Conspicuously Hidden

I’m excellent at running. However, I don’t mean the kind of running where I lace up my Nikes and get lost while sprinting the backroads of the wine country.

I mean that I am excellent at running away from things that make me uncomfortable or scared. Grand opportunities, waiting to be taken advantage of, are lost because I run away from them out of fear. I am excellent at running away from things or people that I love. I am excellent at navigating my emotions away from wherever I should be driving them to. We all do this and sometimes we don’t realize it. We run away from the people that are there to care for us the most in fear of disappointing them, in fear of being vulnerable.

Last night I spent most of my evening cleaning out my room.

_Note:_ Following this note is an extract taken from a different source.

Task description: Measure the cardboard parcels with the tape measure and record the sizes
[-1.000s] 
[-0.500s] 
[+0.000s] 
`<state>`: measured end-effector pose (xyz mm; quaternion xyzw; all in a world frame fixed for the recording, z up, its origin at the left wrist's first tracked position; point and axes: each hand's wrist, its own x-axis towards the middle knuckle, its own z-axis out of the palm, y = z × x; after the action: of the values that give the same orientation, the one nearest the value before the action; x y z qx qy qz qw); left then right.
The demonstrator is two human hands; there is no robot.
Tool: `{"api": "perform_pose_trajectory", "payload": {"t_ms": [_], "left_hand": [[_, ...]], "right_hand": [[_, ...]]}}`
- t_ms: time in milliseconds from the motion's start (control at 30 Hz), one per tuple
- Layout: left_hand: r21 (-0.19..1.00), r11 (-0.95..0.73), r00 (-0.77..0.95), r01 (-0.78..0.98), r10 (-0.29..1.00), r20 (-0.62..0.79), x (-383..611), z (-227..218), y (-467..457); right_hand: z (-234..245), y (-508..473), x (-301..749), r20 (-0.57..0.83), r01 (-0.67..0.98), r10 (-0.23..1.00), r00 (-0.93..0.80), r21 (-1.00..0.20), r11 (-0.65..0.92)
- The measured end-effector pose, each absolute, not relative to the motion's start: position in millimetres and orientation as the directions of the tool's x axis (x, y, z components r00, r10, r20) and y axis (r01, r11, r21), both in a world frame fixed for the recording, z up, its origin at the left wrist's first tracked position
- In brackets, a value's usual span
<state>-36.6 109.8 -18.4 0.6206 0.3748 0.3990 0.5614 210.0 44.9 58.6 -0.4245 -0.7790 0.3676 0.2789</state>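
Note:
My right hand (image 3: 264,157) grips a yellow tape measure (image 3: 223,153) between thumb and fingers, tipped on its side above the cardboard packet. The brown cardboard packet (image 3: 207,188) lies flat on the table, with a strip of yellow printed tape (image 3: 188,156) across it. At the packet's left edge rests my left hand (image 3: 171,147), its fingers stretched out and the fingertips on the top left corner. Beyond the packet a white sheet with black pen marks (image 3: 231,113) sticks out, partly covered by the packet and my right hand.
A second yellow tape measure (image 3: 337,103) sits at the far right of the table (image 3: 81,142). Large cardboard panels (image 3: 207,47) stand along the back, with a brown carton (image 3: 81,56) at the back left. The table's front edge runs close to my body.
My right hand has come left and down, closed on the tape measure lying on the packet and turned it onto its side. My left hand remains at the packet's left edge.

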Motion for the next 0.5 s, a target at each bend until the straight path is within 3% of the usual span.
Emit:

I needed to do something to keep my hands busy, mind occupied, and something to calm the restlessness I had felt the whole week.

I ended up cleaning out old clothes from my over-crowed closet and reorganizing my filled-to-the-brim dresser. It felt so refreshing to get rid of old things that I never wear or use.

I felt as if I was sopping wet, standing in a stagnant pool of rainwater. The goodness and refreshment of the once pure drops has been poured over me. I once felt the energizing vibes of the rain but after a while it fell to my feet, where it soaked my shoes making it hard to walk (and let’s not forget the squeaky sound of wet shoes). But once the sun shone again in the late hours of the almost over day—or as Mumford and Sons says, “After the Storm”— I no longer felt the weight of that water. I was invigorated again. Instead of staying in the stagnant pool I ran away.

I ran away from the pool of decay. Making a few ripples and perhaps a splash in the cumulation of transformation. For the first time I ran away from something that I needed to run away from. I needed to rid myself of the old Uptown Maven and embrace the new me—not that U.M is changing but, I (the writer) am. There are times where we run away from the things we need, and other times we gain the courage and bravery to run away from the things that are holding us back.

Readers, as I’ve mentioned before, I have type 1 diabetes. It has been a part of my life for the past year and five months, and it will now forever be a part of me. This week was incredibly tough for my blood sugar. Somehow it just wouldn’t be stable. I would take insulin but my blood sugar wouldn’t come down. I would eat and take minimal insulin and then go low twenty minutes later. It was so frustrating. Even though I haven’t told you the whole story regarding my health, I can assure you its more complicated then just having unstable sugar.

But this week, I felt so decayed. It’s funny because I never imagined that this week’s post on Uptown Maven would involve me sharing my story—of prying back the layers of my heart—to reveal how I’ve been shaped into the person I am today. But I’d rather not unpack that suitcase right now. However, this week I did step out of that stagnant pool of rain water. I ridded myself of the whole idea “diabetes sucks”—even though it really does. I no longer want to live in that mindset or have that thought in the back of my head. Diabetes, yes, describes who I am and what makes up my traits but it doesn’t define who I am.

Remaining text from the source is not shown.